当您放置该条件时,postgresql将不会索引已完成的订单,从而节省了硬盘空间并使索引更快,因为它只包含少量数据。因此,您可以获得好处,而无需桌面分离的麻烦。
When you separate data into ORDERS and ORDERS_ARCHIVE, you will have to adjust existing reports. If you have lots of reports, that can be painful.
将数据分成ORDERS和ORDERS_ARCHIVE时,您必须调整现有报告。

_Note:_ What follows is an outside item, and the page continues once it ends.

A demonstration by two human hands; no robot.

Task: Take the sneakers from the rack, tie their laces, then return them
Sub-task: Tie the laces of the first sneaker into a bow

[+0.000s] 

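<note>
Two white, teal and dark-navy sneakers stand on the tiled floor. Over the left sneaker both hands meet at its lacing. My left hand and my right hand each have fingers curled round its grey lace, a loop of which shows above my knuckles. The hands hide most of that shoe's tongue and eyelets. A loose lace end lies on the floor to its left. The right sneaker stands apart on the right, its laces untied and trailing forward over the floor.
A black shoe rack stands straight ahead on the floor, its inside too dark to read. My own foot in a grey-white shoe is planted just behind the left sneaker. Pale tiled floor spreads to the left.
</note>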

如果您有很多报告,那可能会很痛苦。
See full description of partial index in this page: http://www.postgresql.org/docs/9.0/static/indexes-partial.html
在此页面中查看部分索引的完整描述:http://www.postgresql.org/docs/9.0/static/indexes-partial.html
EDIT: for archiving, I prefer to create another database with identical schema, then move the old data from transaction db to this archive db.
编辑:对于归档,我更喜欢创建具有相同模式的另一个数据库,然后将旧数据从事务数据库移动到此归档数据库。